··· RECORDED DATA ···
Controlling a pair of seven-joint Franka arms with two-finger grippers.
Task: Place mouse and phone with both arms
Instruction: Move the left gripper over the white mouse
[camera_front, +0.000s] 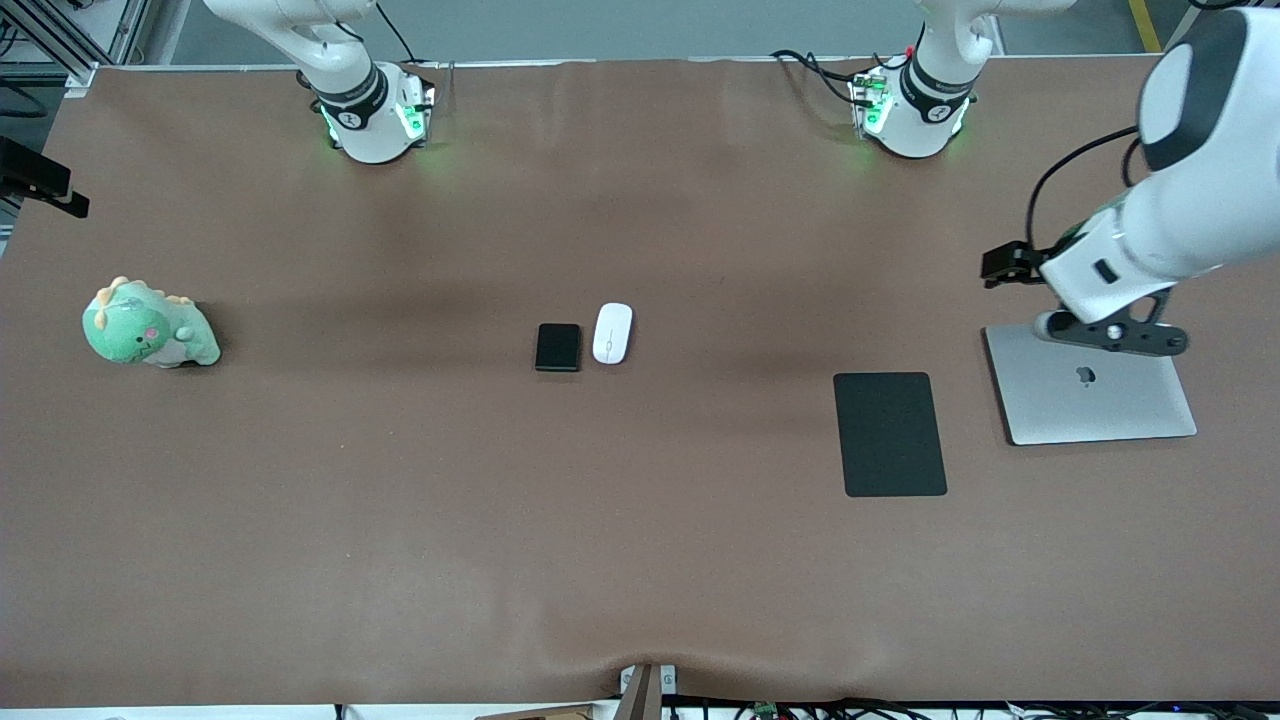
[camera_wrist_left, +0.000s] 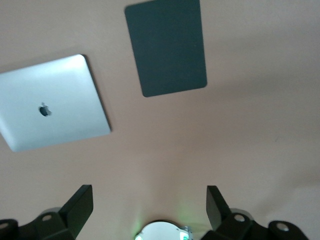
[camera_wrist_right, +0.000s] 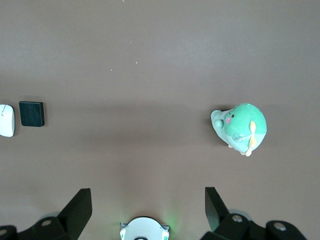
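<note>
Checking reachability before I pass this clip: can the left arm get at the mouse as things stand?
Probably yes. The mouse lies alone mid-table beside the phone, with bare table toward the left hand, which is open above the laptop.

A robotics lab: two white arms (camera_front: 360, 95) with green-lit bases are bolted to a table (camera_front: 640, 560) under brown cloth, cables (camera_front: 830, 75) trail by one base, aluminium framing (camera_front: 60, 35) stands at a corner, and grey workshop floor (camera_front: 640, 28) surrounds it.
</note>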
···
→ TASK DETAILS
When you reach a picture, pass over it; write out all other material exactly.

→ SOLUTION BELOW
Controlling a pair of seven-joint Franka arms with two-finger grippers.
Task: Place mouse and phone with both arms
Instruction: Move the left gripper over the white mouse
[camera_front, +0.000s] 
[camera_wrist_left, +0.000s] 
[camera_wrist_right, +0.000s] 
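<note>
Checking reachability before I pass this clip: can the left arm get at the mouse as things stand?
Probably yes. The mouse lies alone mid-table beside the phone, with bare table toward the left hand, which is open above the laptop.

A robotics lab: two white arms (camera_front: 360, 95) with green-lit bases are bolted to a table (camera_front: 640, 560) under brown cloth, cables (camera_front: 830, 75) trail by one base, aluminium framing (camera_front: 60, 35) stands at a corner, and grey workshop floor (camera_front: 640, 28) surrounds it.
</note>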

Output for the exercise is now complete.